Doubtless more howls of abuse will emanate from various members of the 'citizenry' protecting the walled states' 'sovereign' right to violate human rights, but if you accept that line you would say it was not the business of the international community to question the 'sovereign' right of Pol Pot, Idi Amin et al to brutalise and butcher people with immunity. The identification and prosecution of leaders that commit crimes against humanity falls within an international jurisdiction and Singapore should get used to closer and closer scrutiny.

brothers in arms...

Leunig in The Age

A I reports on Papuans seeking asylum

Amnesty International has been monitoring the civil and political situation in West Papua for many years. "Serious human rights violations, including extrajudicial executions, "disappearances", torture and ill-treatment and arbitrary detentions, have taken place for many years in Papua Province where there is an ongoing struggle for independence from Indonesia.
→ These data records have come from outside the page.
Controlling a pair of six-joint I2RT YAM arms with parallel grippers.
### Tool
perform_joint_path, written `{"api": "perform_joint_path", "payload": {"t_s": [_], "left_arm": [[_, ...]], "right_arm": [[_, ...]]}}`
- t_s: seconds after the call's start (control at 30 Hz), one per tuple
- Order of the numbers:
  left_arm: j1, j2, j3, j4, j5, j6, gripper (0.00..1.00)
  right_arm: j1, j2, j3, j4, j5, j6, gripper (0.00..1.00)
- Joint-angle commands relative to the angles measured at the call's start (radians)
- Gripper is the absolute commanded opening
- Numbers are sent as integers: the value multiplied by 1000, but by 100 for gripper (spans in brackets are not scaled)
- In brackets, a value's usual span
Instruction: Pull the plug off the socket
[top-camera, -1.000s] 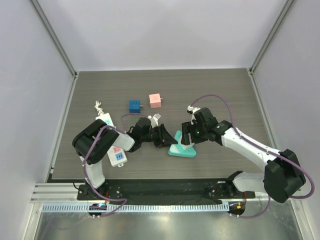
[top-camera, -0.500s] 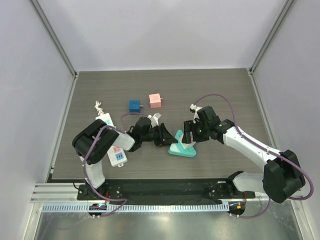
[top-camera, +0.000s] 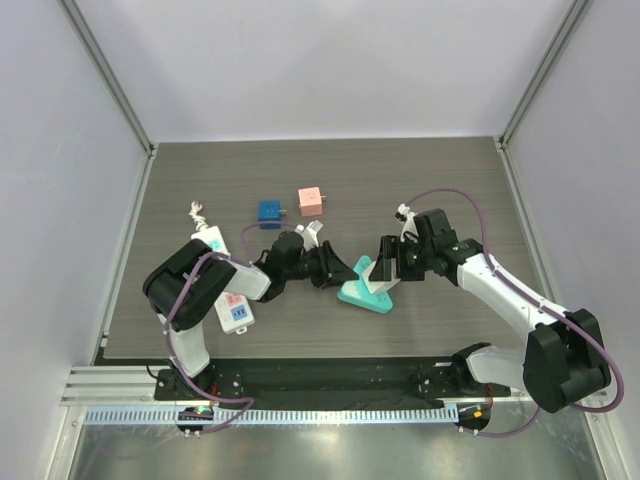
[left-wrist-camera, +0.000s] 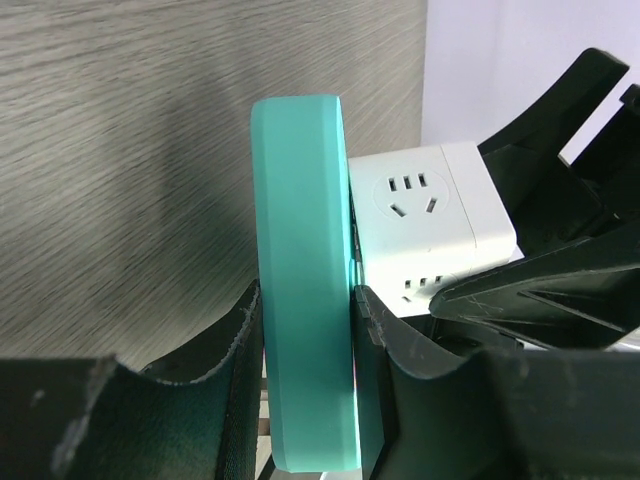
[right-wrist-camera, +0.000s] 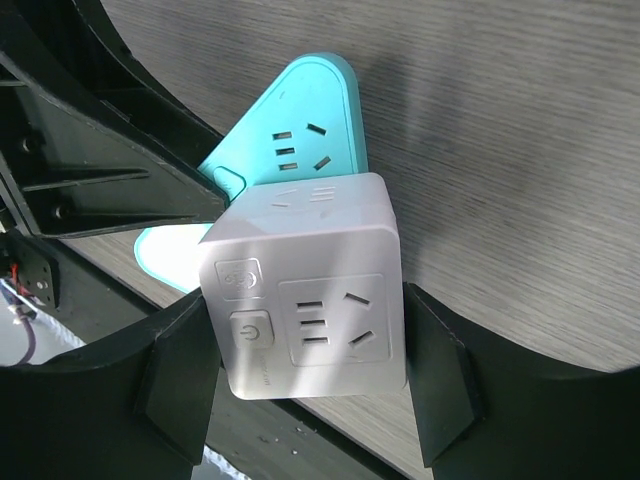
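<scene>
Extraction step, judged: left end effector (left-wrist-camera: 305, 345) clamped the teal socket (left-wrist-camera: 300, 230) edgewise at mid-table (top-camera: 430, 170), right end effector (right-wrist-camera: 308, 350) gripped the white cube plug (right-wrist-camera: 310, 270) against its face; next needs a straight outward pull.

Table: dark grey-brown wood-grain tabletop (top-camera: 440, 170), closed in by pale wall panels on three sides.
Far left of centre: small blue plastic cube adapter (top-camera: 268, 211), sitting flat on the wood.
Just right of it: small pink plastic cube adapter (top-camera: 311, 201), near the blue one but not touching.
Left side: long white plastic power strip (top-camera: 211, 240), lying at an angle, pink and blue labels at its near end, its middle hidden.
Centre front: turquoise flat plastic socket base (top-camera: 362, 297); whether it rests on the wood cannot be told.
</scene>
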Motion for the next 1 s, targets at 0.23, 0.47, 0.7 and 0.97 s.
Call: {"api": "perform_joint_path", "payload": {"t_s": [0.23, 0.47, 0.7, 0.97], "left_arm": [[-2, 4, -49, -252, -116, 102, 0], [-23, -17, -12, -372, -191, 133, 0], [-29, -23, -3, -395, -205, 140, 0], [-31, -26, -5, -398, -207, 145, 0]], "right_arm": [[147, -53, 47, 100, 306, 53, 1], [258, -8, 117, 34, 527, 50, 1], [185, -60, 122, 39, 384, 40, 1], [-32, -117, 82, 118, -11, 97, 1]]}}
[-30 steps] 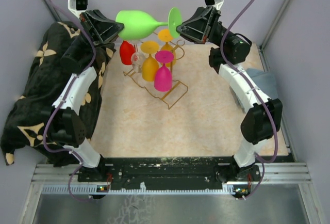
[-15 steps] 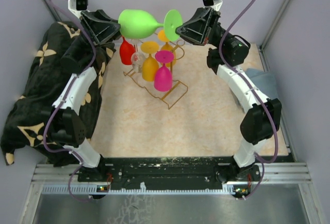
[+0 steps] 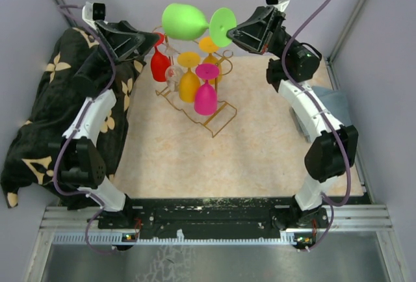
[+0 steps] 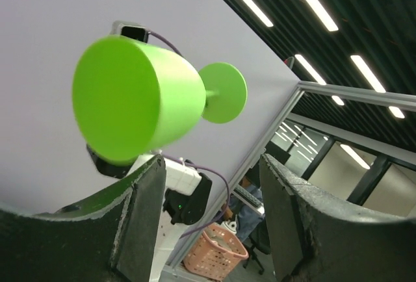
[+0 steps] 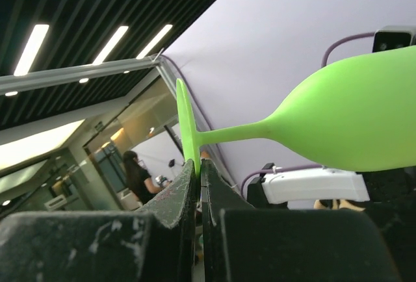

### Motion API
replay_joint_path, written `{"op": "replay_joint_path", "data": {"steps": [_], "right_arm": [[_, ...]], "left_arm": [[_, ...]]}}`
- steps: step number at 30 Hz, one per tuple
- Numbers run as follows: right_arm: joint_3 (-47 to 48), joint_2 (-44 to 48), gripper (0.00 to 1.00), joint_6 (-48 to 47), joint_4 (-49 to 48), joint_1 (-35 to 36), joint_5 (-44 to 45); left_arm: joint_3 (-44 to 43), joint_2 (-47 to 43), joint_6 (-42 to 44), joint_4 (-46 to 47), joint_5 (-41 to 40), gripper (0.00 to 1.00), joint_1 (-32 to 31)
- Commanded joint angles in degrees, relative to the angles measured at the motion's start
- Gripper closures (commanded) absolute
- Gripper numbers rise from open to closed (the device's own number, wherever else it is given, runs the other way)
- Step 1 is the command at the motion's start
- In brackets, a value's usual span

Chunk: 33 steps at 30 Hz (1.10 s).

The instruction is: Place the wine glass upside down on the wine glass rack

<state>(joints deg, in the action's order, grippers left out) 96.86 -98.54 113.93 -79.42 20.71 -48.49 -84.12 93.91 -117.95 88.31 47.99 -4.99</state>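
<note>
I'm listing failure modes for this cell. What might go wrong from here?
The right end effector pinches only the thin foot rim of the green wine glass, whose bowl sticks out sideways; it may pivot or slip free.
The left end effector is open, clear of the bowl, so nothing would catch it.
The wine glass rack below already holds the magenta glass and orange glass; lowering might knock them.
</note>
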Motion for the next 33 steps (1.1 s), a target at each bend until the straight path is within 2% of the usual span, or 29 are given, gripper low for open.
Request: {"op": "replay_joint_path", "data": {"steps": [1, 5, 11, 19, 25, 33], "right_arm": [[0.41, 6.88, 1.00, -4.62, -0.15, -3.31, 1.42], [-3.50, 11.63, 1.00, -13.81, 9.83, -7.28, -1.55], [-6.70, 19.34, 1.00, -37.74, 36.03, -10.51, -3.87], [-6.01, 22.59, 1.00, -59.90, 64.96, -11.85, 4.90], [-6.49, 21.27, 1.00, -67.11, 75.28, -12.71, 11.79], [-8.10, 16.04, 1.00, -66.32, 76.93, -13.55, 12.71]], "left_arm": [[1.89, -2.73, -1.14, 14.30, 2.22, 0.36, 2.41], [4.52, -3.89, -0.52, 14.28, 2.24, 0.38, 3.02], [6.46, -5.97, 0.43, 14.26, 3.69, 0.40, 3.07], [8.12, -7.54, 0.09, 14.30, 3.65, 0.40, 3.08], [8.54, -8.87, 0.03, 14.26, 4.49, 0.40, 3.09], [10.01, -10.50, -0.17, 13.93, 4.83, 0.40, 3.06]]}}
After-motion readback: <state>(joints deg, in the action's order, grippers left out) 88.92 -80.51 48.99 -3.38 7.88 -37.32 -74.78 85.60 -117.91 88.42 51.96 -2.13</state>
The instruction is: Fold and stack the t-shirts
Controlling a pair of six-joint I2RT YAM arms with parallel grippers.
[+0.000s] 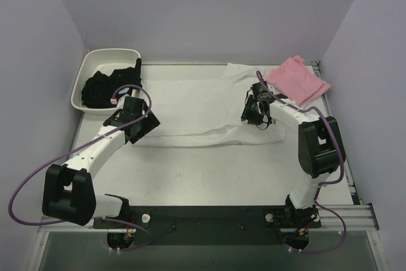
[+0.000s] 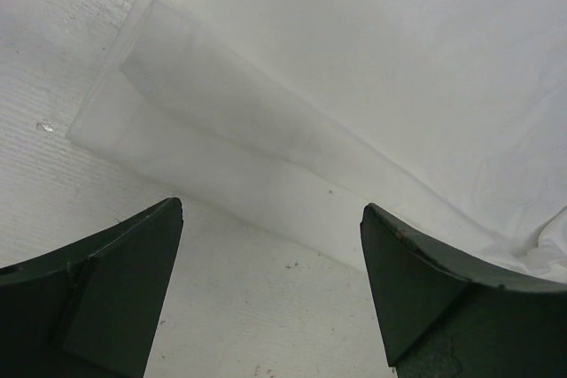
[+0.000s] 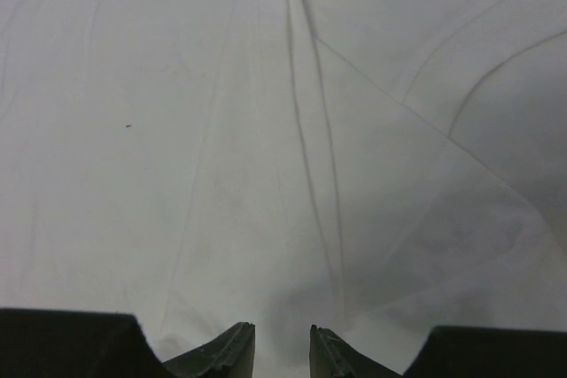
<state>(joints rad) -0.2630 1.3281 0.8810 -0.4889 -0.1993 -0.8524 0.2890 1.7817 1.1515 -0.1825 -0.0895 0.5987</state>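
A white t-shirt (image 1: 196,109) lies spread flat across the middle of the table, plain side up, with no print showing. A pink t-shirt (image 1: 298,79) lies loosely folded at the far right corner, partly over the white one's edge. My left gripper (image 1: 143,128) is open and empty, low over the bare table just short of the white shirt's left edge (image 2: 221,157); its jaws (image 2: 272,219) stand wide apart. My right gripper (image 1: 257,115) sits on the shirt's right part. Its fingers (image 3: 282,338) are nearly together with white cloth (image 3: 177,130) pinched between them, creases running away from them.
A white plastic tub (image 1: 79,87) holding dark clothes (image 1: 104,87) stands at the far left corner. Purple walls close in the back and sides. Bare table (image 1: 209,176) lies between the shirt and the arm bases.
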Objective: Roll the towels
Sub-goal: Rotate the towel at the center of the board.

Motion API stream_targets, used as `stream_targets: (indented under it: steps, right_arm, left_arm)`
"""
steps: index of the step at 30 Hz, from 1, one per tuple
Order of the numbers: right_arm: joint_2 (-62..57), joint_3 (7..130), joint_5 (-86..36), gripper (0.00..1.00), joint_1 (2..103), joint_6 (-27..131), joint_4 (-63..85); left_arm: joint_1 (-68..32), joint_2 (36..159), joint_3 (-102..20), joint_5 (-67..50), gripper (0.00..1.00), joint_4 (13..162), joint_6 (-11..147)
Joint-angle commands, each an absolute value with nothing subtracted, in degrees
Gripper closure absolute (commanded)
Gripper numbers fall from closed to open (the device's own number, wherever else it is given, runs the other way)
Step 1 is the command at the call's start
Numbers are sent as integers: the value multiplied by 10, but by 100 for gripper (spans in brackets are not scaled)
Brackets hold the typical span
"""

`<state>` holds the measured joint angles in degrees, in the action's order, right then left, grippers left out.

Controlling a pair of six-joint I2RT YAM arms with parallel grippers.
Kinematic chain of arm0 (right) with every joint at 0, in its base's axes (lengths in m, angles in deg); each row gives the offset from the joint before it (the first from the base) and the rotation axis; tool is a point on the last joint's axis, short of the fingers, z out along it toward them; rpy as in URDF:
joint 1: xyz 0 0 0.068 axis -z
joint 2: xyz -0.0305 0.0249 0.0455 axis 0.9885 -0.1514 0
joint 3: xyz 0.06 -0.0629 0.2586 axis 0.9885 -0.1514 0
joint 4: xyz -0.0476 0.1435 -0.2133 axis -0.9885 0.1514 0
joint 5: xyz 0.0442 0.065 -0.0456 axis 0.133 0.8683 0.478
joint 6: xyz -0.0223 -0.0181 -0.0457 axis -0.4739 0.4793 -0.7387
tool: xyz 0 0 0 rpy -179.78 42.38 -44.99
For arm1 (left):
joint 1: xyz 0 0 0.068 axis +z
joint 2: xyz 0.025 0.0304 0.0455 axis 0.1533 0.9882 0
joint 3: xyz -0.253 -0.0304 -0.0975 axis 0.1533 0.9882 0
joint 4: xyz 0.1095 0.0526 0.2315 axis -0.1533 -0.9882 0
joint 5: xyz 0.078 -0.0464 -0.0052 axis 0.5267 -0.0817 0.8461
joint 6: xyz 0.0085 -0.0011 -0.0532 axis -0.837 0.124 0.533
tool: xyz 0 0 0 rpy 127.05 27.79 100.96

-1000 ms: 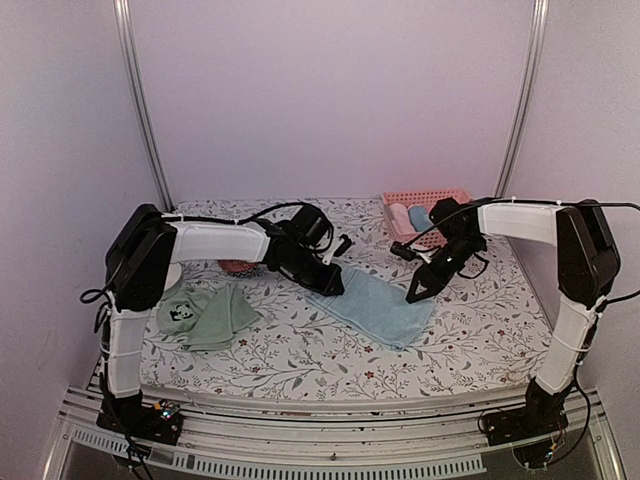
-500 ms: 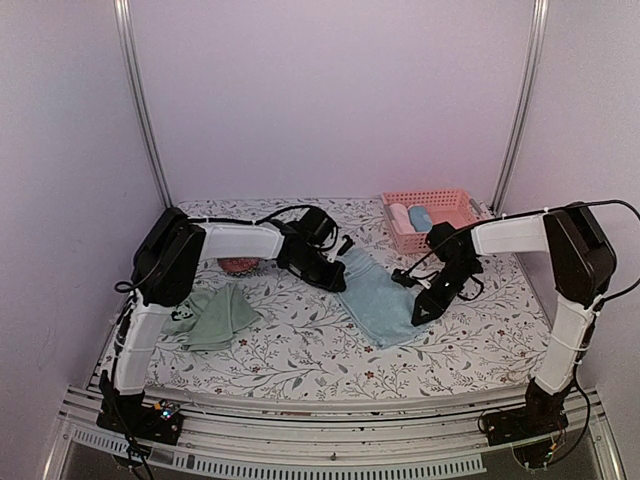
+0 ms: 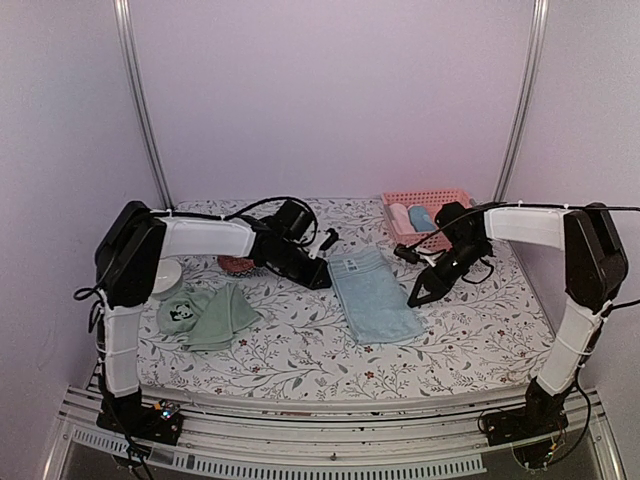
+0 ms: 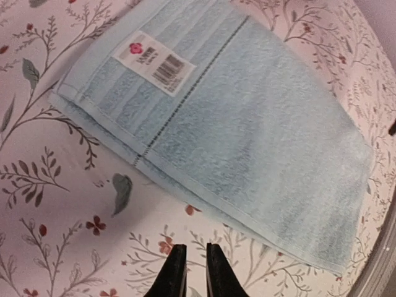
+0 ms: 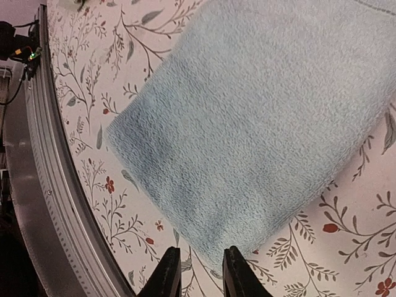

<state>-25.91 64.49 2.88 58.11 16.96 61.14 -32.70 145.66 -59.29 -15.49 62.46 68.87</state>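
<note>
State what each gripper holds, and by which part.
Nothing is held. The left gripper and right gripper are both off the blue towel, which lies flat.

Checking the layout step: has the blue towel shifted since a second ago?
Yes. The blue towel turned lengthwise, its far end now nearer the pink basket.

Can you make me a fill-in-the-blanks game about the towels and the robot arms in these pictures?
1. The flat towel between the two tools is light ____.
2. The crumpled towel on the left side is ____.
3. The rolled towels sit inside a pink ____.
4. The left tool and the right tool are holding ____.

Missing words: blue; green; basket; nothing
</note>
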Motion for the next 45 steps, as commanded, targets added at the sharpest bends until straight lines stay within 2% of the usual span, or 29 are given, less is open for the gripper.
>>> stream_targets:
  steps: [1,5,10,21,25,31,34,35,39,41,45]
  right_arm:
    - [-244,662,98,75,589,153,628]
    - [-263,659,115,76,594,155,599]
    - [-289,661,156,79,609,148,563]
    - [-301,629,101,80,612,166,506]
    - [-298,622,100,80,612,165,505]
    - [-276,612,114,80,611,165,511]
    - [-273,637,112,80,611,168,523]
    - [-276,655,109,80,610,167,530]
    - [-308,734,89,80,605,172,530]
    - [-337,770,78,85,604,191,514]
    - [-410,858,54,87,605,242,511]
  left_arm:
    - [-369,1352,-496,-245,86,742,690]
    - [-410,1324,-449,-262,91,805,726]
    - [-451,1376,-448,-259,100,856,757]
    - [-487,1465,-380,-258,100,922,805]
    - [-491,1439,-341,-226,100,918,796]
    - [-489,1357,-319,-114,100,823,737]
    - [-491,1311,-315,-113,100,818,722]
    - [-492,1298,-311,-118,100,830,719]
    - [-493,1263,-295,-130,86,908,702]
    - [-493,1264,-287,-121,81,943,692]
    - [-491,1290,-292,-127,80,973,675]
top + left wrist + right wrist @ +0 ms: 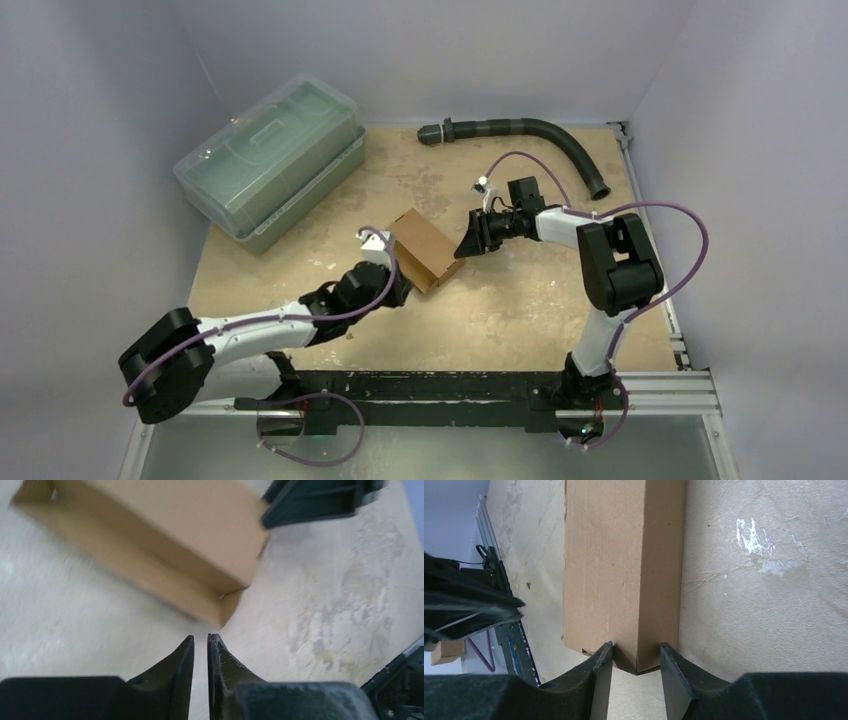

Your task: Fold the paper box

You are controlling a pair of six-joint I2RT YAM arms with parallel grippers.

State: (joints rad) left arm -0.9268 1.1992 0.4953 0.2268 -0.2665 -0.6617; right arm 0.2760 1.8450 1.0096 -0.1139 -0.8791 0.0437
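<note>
The paper box (425,250) is a brown cardboard carton lying closed on the tan table top in the middle. In the right wrist view the paper box (624,555) runs away from the camera, and my right gripper (636,645) straddles its near corner with both fingertips against the cardboard. From above, the right gripper (463,250) meets the box's right end. My left gripper (405,285) sits at the box's near-left side. In the left wrist view the left gripper (201,636) has a narrow gap with nothing in it, just short of the box (165,540).
A large clear greenish lidded plastic bin (270,170) stands at the back left. A black corrugated hose (530,130) curves along the back right. A metal rail (450,385) runs along the near edge, with another down the right side (650,230).
</note>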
Members of local human rights organisations have been harassed and intimidated as a result of their work, and some have been forced to leave the province. Grave human rights violations have also taken place in the context of both peaceful and violent protests in support of independence."

AI's 2004 report on human rights in Indonesia outlines the repression of the West Papuan independence movement and details specific cases of abuse.

Barnaby Joyce et al have visited Christmas Island to interview the 43 asylum seekers. Barnaby reckons they appear 'genuine', decent people (he is generous with his judgements to a fault), but he wants to hear the other side of the debate. Well, I suggest he and his parliamentary colleagues do their homework for a change and find out just how Australia is complicit in serious human rights violations in our region under the guise of 'national interest'.